======== Records

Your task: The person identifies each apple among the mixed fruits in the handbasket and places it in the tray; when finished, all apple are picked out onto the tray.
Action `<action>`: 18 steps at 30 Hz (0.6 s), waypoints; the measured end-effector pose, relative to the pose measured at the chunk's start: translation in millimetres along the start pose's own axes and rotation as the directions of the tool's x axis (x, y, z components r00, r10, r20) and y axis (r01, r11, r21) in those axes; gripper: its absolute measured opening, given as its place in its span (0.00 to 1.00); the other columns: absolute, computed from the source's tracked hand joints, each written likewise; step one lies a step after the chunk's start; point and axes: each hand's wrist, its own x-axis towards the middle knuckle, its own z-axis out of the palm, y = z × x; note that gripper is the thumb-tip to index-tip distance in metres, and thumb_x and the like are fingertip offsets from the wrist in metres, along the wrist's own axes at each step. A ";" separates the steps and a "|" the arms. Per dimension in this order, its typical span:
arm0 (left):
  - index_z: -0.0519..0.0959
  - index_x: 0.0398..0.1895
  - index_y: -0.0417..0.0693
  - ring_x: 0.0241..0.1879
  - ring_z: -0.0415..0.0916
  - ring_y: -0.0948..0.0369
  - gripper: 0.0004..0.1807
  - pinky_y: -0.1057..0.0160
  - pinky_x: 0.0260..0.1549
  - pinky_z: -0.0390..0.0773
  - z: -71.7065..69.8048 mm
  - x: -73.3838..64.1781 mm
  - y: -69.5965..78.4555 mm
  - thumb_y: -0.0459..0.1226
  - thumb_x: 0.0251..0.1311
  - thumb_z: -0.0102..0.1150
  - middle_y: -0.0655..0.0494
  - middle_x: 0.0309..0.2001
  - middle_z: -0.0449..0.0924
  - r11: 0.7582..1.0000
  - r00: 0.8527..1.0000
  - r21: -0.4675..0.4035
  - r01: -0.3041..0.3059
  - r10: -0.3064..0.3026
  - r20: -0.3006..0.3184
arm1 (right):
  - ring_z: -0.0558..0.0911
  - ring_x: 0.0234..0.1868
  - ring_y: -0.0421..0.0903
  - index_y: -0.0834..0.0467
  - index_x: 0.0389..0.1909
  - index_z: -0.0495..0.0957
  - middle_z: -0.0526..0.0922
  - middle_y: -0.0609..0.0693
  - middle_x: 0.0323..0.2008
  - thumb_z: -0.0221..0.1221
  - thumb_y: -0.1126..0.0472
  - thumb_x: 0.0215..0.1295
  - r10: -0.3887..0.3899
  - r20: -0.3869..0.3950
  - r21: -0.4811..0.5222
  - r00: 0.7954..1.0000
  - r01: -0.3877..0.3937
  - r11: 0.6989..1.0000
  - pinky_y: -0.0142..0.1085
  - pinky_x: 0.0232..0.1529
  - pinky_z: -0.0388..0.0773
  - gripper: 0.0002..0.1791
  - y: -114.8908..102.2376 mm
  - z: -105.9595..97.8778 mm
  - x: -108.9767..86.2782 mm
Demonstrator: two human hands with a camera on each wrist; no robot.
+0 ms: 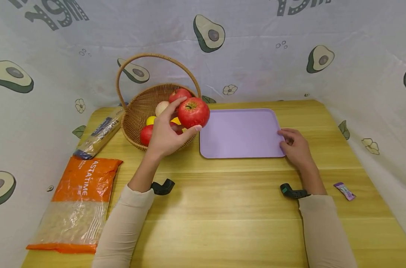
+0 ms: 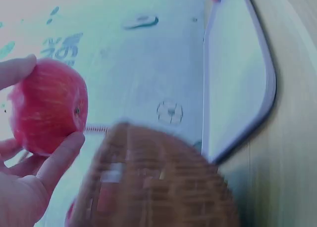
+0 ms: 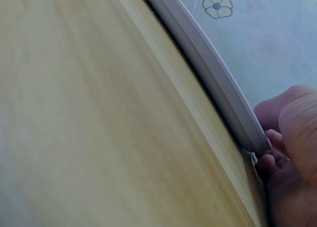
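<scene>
My left hand grips a red apple lifted above the right rim of a wicker basket; the left wrist view shows the apple between thumb and fingers. More red apples and yellow and pale fruit lie inside the basket. An empty lilac tray lies on the wooden table just right of the basket. My right hand holds the tray's right edge with curled fingers; in the right wrist view the fingers pinch the tray rim.
An orange bag of pasta lies at the front left, and a long clear packet left of the basket. A small purple wrapper lies at the right. An avocado-print cloth walls the table on three sides.
</scene>
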 end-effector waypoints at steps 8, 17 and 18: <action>0.65 0.76 0.59 0.62 0.76 0.57 0.45 0.54 0.48 0.87 46.3 8.9 5.5 0.46 0.56 0.77 0.58 0.70 0.71 0.991 0.996 -0.126 0.050 -0.040 0.078 | 0.69 0.53 0.53 0.68 0.66 0.76 0.70 0.65 0.69 0.52 0.68 0.74 0.002 -0.004 -0.003 1.000 -0.002 1.000 0.24 0.42 0.62 0.22 -0.8 1.3 -0.9; 0.62 0.78 0.57 0.66 0.72 0.58 0.48 0.55 0.54 0.85 89.7 22.1 -5.7 0.44 0.56 0.77 0.57 0.73 0.67 0.992 0.987 -0.108 0.065 -0.048 0.152 | 0.69 0.51 0.54 0.70 0.66 0.75 0.70 0.67 0.68 0.51 0.70 0.72 -0.025 -0.031 -0.011 0.999 0.025 1.000 0.28 0.43 0.61 0.23 -0.4 5.1 -1.4; 0.62 0.78 0.58 0.67 0.71 0.58 0.48 0.56 0.55 0.84 94.6 23.7 -7.9 0.44 0.57 0.77 0.57 0.73 0.66 0.993 0.987 -0.095 0.072 -0.057 0.152 | 0.69 0.51 0.54 0.70 0.66 0.74 0.69 0.67 0.69 0.51 0.69 0.72 -0.021 -0.030 -0.016 0.999 0.021 1.000 0.28 0.43 0.61 0.23 -0.4 4.6 -2.0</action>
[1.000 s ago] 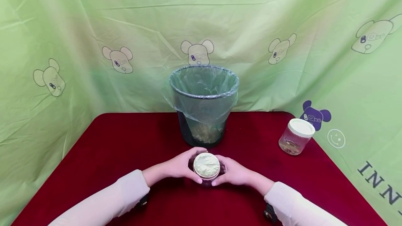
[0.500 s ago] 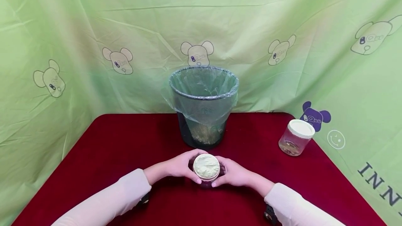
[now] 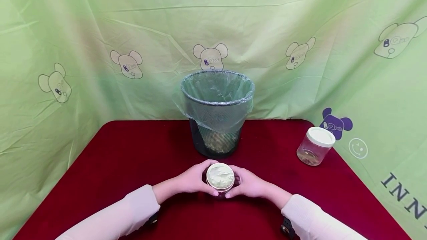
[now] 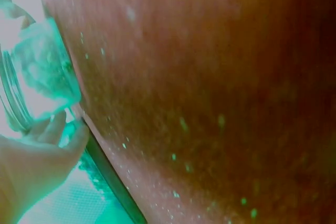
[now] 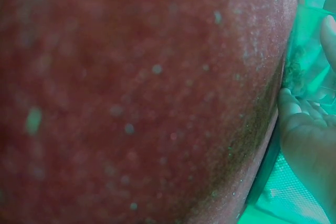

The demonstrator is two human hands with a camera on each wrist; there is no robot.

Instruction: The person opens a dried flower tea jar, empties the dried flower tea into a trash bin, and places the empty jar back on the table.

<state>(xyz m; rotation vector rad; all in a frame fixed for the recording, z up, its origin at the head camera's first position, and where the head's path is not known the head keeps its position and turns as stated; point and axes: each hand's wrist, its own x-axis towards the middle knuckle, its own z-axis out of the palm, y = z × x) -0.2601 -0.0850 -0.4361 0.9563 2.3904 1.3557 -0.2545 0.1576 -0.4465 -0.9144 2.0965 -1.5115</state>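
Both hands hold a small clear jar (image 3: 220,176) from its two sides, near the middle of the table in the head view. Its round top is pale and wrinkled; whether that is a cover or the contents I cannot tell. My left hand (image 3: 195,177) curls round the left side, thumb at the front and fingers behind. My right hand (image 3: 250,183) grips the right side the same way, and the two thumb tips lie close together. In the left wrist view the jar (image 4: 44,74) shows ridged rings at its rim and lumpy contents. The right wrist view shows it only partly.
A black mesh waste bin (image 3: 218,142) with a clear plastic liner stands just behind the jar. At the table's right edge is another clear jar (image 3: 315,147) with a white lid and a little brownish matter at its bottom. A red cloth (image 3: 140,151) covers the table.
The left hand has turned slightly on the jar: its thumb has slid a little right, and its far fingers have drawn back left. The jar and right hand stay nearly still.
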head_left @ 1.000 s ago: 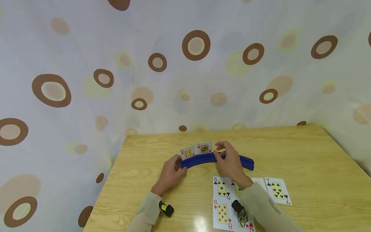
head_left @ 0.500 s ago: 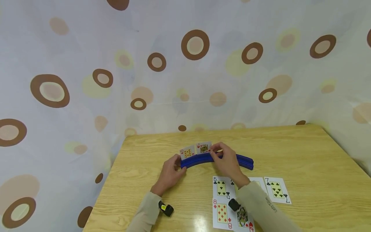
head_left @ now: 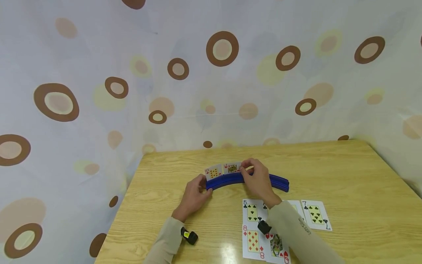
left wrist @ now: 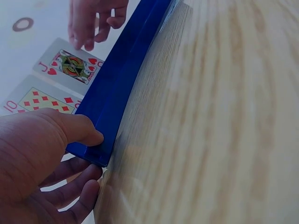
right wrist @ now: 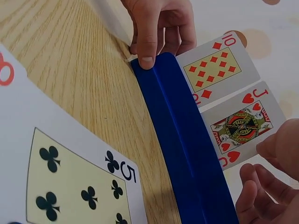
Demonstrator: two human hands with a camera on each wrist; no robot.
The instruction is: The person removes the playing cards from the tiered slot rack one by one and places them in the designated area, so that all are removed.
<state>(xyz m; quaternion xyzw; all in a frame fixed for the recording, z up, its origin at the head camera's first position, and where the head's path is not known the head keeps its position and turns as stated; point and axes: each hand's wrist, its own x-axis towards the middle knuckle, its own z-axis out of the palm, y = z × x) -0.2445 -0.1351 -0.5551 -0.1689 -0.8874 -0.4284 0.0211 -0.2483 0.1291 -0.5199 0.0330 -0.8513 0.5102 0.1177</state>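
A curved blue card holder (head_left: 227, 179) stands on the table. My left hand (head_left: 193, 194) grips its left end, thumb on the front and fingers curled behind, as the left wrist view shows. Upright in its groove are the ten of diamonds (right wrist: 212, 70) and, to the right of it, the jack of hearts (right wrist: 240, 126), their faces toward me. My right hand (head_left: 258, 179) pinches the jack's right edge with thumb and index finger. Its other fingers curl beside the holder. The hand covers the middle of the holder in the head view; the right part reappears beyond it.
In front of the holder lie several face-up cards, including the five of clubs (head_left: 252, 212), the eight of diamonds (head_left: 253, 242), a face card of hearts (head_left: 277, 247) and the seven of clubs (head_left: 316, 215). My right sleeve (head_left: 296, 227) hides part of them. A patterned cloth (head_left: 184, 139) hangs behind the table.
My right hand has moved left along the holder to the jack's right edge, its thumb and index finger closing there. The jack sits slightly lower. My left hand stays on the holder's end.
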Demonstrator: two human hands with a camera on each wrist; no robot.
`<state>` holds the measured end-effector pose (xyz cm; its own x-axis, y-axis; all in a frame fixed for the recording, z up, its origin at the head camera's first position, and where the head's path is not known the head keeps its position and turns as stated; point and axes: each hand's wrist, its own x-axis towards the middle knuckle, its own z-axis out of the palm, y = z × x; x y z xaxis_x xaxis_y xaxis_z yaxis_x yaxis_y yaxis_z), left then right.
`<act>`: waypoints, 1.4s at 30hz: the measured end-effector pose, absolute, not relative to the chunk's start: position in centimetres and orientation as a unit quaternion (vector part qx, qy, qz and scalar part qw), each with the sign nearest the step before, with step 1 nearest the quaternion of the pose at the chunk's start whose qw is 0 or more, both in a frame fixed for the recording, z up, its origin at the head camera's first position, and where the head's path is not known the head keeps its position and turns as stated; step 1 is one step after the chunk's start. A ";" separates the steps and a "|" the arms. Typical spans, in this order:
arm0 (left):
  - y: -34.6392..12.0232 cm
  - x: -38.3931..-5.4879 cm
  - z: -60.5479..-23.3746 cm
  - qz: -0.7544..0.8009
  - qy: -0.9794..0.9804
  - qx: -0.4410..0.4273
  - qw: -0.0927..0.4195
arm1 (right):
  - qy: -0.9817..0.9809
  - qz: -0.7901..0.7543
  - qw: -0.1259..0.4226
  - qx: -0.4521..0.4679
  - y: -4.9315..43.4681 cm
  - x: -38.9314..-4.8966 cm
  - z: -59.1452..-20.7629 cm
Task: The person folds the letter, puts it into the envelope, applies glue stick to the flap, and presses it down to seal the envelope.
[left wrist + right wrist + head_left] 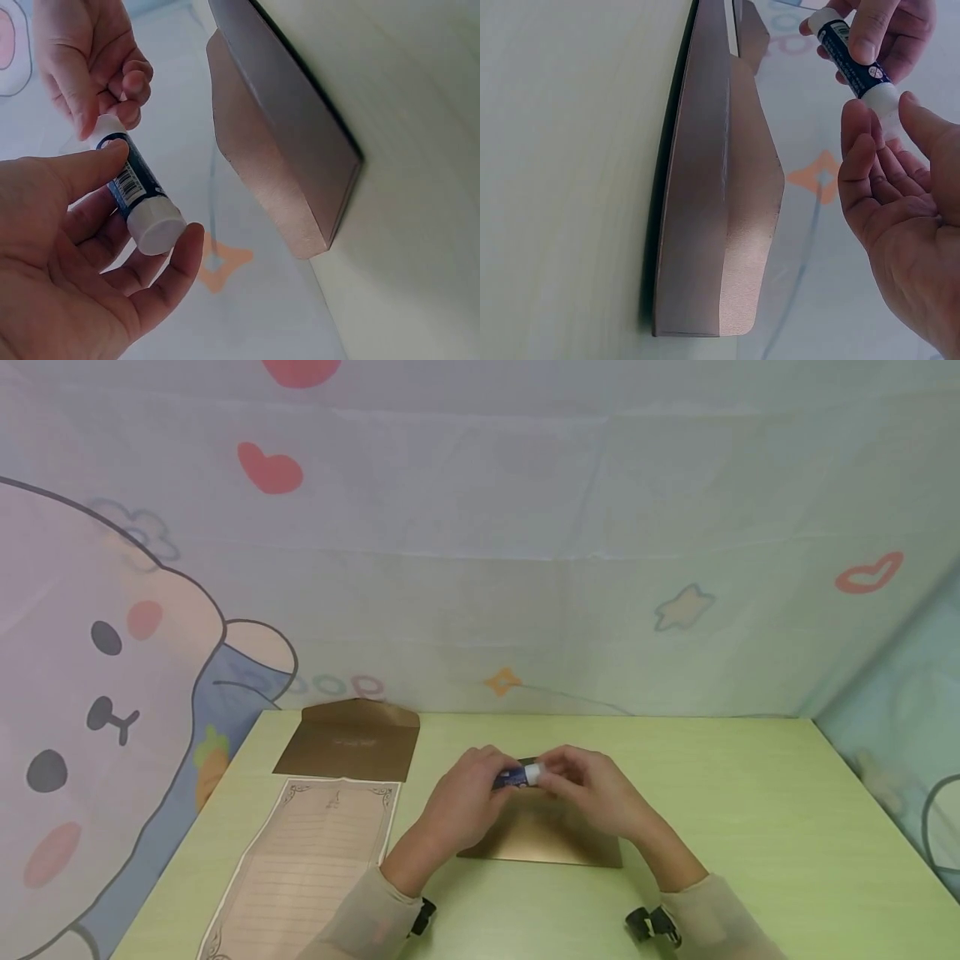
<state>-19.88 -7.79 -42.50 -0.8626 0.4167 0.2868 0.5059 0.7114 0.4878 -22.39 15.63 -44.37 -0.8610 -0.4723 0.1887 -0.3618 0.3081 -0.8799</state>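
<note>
A glue stick (519,775) with a dark blue label and white ends is held above the table between both hands. My left hand (71,232) grips its labelled barrel, thumb across the label near the barcode. At the stick's other end, my right hand (904,191) pinches the translucent cap (889,122) between thumb and fingers. Below the hands lies a bronze-brown envelope (551,835), its pointed flap (754,202) opened out toward the back and raised from the table in the wrist views.
A second brown envelope (348,752) with its flap open lies at the table's back left. In front of it is a lined sheet of letter paper (307,860) with an ornate border. A printed cloth backdrop (480,527) hangs behind the pale table (750,827).
</note>
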 end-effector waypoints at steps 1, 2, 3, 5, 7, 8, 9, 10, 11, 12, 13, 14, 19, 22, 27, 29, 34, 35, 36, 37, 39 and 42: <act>-7.8 -19.9 -42.5 -0.291 -0.920 -0.250 0.077 | 0.806 -0.531 0.053 -0.255 15.6 -22.4 -44.3; -7.8 -20.0 -42.6 -0.297 -0.919 -0.249 0.077 | 0.805 -0.534 0.052 -0.252 15.6 -22.4 -44.3; -7.8 -20.0 -42.6 -0.303 -0.917 -0.248 0.079 | 0.804 -0.538 0.048 -0.250 15.6 -22.3 -44.3; -7.8 -20.2 -42.7 -0.319 -0.911 -0.246 0.085 | 0.801 -0.545 0.039 -0.243 15.5 -22.3 -44.2; -7.9 -20.4 -42.8 -0.348 -0.903 -0.237 0.086 | 0.797 -0.555 0.029 -0.237 15.5 -22.2 -44.2; -8.0 -20.4 -42.7 -0.368 -0.897 -0.231 0.085 | 0.794 -0.561 0.024 -0.234 15.4 -22.2 -44.1; -8.1 -20.5 -42.8 -0.387 -0.891 -0.224 0.084 | 0.793 -0.564 0.019 -0.230 15.4 -22.2 -44.1; -8.1 -20.6 -42.7 -0.408 -0.884 -0.215 0.081 | 0.792 -0.567 0.014 -0.227 15.4 -22.2 -44.0; -8.2 -20.6 -42.7 -0.430 -0.876 -0.204 0.076 | 0.791 -0.569 0.010 -0.224 15.4 -22.2 -44.0; -8.3 -20.7 -42.7 -0.452 -0.868 -0.193 0.070 | 0.791 -0.570 0.006 -0.223 15.4 -22.1 -44.0; -8.4 -20.7 -42.7 -0.470 -0.861 -0.183 0.066 | 0.792 -0.568 0.002 -0.221 15.4 -22.1 -44.0; -8.5 -20.7 -42.6 -0.483 -0.855 -0.176 0.063 | 0.794 -0.566 -0.001 -0.221 15.3 -22.1 -44.0; -8.5 -20.8 -42.5 -0.534 -0.832 -0.147 0.033 | 0.811 -0.539 -0.017 -0.226 14.8 -21.7 -44.0; -8.4 -20.9 -42.6 -0.564 -0.815 -0.134 0.015 | 0.819 -0.524 -0.021 -0.233 14.4 -21.5 -44.1; -7.9 -20.8 -42.9 -0.642 -0.759 -0.106 -0.026 | 0.823 -0.512 -0.028 -0.245 13.7 -21.2 -44.3; -7.7 -20.7 -42.9 -0.673 -0.732 -0.093 -0.042 | 0.824 -0.506 -0.037 -0.252 13.6 -21.1 -44.4; -7.4 -20.5 -42.8 -0.716 -0.692 -0.078 -0.057 | 0.833 -0.480 -0.069 -0.266 13.3 -20.8 -44.5; -7.3 -20.4 -42.8 -0.717 -0.690 -0.079 -0.057 | 0.835 -0.475 -0.074 -0.266 13.3 -20.8 -44.4; -7.3 -20.4 -42.8 -0.718 -0.689 -0.081 -0.058 | 0.837 -0.471 -0.078 -0.266 13.3 -20.8 -44.3; -7.2 -20.4 -42.8 -0.718 -0.689 -0.083 -0.057 | 0.839 -0.468 -0.080 -0.265 13.3 -20.7 -44.2; -7.2 -20.4 -42.9 -0.715 -0.691 -0.087 -0.056 | 0.840 -0.466 -0.083 -0.265 13.2 -20.7 -44.1; -7.1 -20.4 -43.0 -0.713 -0.693 -0.092 -0.057 | 0.843 -0.460 -0.089 -0.266 13.2 -20.7 -44.1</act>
<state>-20.42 -7.14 -43.04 -0.9767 0.2083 0.0523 0.0463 -0.0336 0.9984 -20.68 13.23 -44.11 -0.8424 -0.3670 0.3944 -0.5303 0.4354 -0.7275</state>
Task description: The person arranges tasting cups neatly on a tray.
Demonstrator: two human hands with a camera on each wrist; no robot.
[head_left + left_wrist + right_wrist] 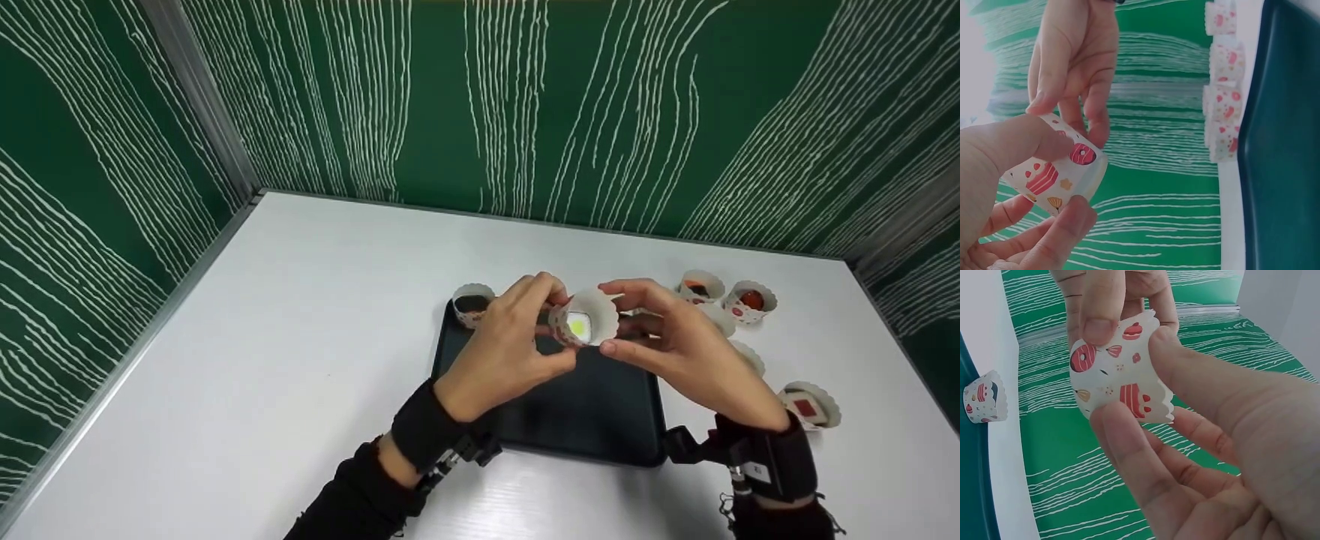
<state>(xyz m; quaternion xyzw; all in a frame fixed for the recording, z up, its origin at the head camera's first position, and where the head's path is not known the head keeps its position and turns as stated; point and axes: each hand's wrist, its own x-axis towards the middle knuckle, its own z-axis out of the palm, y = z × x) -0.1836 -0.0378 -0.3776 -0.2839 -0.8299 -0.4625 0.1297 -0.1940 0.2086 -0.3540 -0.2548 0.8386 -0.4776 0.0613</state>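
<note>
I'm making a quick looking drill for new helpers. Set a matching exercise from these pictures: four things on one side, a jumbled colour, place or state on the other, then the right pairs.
Things
1. Tray
2. Cup between the left hand and right hand
3. Cup at the tray's far left corner
4. Wall behind the table

Colour, place or state
A. Holds a white piece with a yellow-green centre
B. Green with pale wavy lines
C. Lies flat on the table, below the hands
D. Has something dark inside

Pairs: 1-C, 2-A, 3-D, 4-B
</note>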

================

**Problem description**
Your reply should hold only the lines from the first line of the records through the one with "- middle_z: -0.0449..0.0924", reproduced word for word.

**Exercise output**
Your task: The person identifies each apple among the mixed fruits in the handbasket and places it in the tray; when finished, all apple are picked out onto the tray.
Action `<action>`: 18 steps at 30 Hz (0.6 s), waypoints; the measured end-effector pose, relative to the pose measured at the chunk's start: translation in millimetres along the start pose's own axes and rotation as the directions of the tool's x axis (x, y, z components r00, r10, r20) and y axis (r01, r11, r21) in those axes; gripper: its absolute measured opening, given as its place in its span (0.00 to 1.00); the other columns: absolute, computed from the source's tracked hand joints, each written likewise; step one lies a step after the chunk's start; point and axes: each hand's wrist, its own x-axis towards the middle knuckle, its own z-axis out of the palm, y = z × x; note that gripper is the thumb-tip to index-tip distance in metres, and thumb_x and the like are fingertip offsets from the wrist in metres, along the wrist's own axes at each step. A ";" separates the steps and a "|" the arms. Per dimension in this order, its typical span:
arm0 (left):
  - index_z: -0.0519..0.0959
  - index_x: 0.0398..0.1895
  - index_y: -0.0417..0.0693
  - ring_x: 0.0241..0.1879
  - ring_z: -0.0415..0.0916
  - ring_y: -0.0948..0.0369
  - gripper: 0.0004..0.1807
  - pinky_y: -0.1057..0.0160
  - pinky_x: 0.0260..0.1549
  - pinky_z: -0.0390..0.0773
  - z: -71.7065..69.8048 mm
  - x: -73.3838..64.1781 mm
  - y: -69.5965..78.4555 mm
  - thumb_y: -0.0459..0.1226
  - thumb_x: 0.0251..0.1311
  - thumb_z: -0.0102..0.1150
  - middle_y: -0.0655..0.0494
  - middle_x: 0.0309..0.2001
  - middle_z: -0.0449..0.0924

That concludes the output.